Three Approaches to Real-Time Data
| Method | Direction | Use Case | Complexity |
|---|---|---|---|
| WebSockets | Bidirectional | Live trades, chat, gaming | Medium |
| SSE | Server to client | News feeds, notifications | Low |
| API Polling | Client to server | Any REST API | Low |
WebSocket Scraping
WebSockets maintain a persistent connection for real-time bidirectional data. Many trading platforms and live data feeds use them:
import asyncio
import websockets
import json
from datetime import datetime
async def scrape_websocket(url, duration_seconds=60):
"""Connect to a WebSocket and collect messages."""
messages = []
async with websockets.connect(url) as ws:
# Some WebSockets require a subscription message
subscribe_msg = json.dumps({
"type": "subscribe",
"channels": ["ticker"],
"product_ids": ["BTC-USD"]
})
await ws.send(subscribe_msg)
start_time = datetime.now()
while (datetime.now() - start_time).seconds < duration_seconds:
try:
message = await asyncio.wait_for(ws.recv(), timeout=10)
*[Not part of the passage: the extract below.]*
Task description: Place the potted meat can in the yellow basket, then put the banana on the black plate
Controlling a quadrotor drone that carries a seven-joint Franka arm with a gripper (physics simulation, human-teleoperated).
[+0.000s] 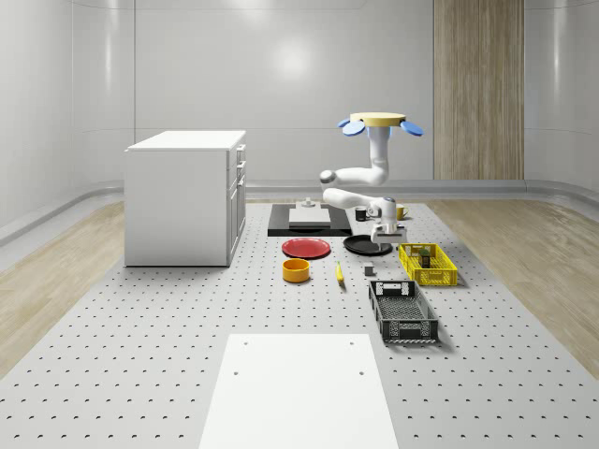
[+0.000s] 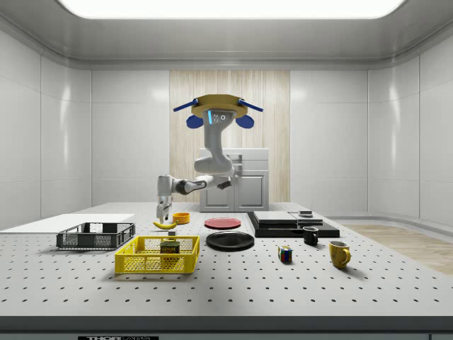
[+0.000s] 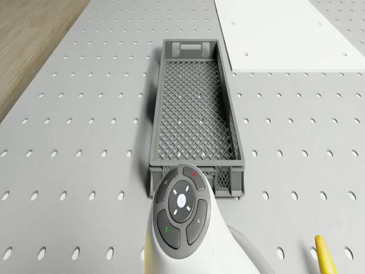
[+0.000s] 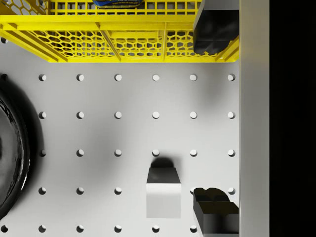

data = json.loads(message)
data["received_at"] = datetime.now().isoformat()
messages.append(data)
print(f"Received: {data.get('type', 'unknown')} - {data.get('price', 'N/A')}")
except asyncio.TimeoutError:
continue
return messages
# Usage
data = asyncio.run(scrape_websocket("wss://ws-feed.exchange.example.com", duration_seconds=30))
print(f"Collected {len(data)} messages")
Finding WebSocket Endpoints
WebSocket URLs aren't always obvious. Here's how to discover them:
from playwright.sync_api import sync_playwright
def discover_websockets(page_url):
"""Open a page and log all WebSocket connections."""
ws_urls = []
with sync_playwright() as p:
browser = p.chromium.launch(headless=True)
page = browser.new_page()
# Listen for WebSocket connections
page.on("websocket", lambda ws: ws_urls.append(ws.url))
page.goto(page_url, wait_until="networkidle")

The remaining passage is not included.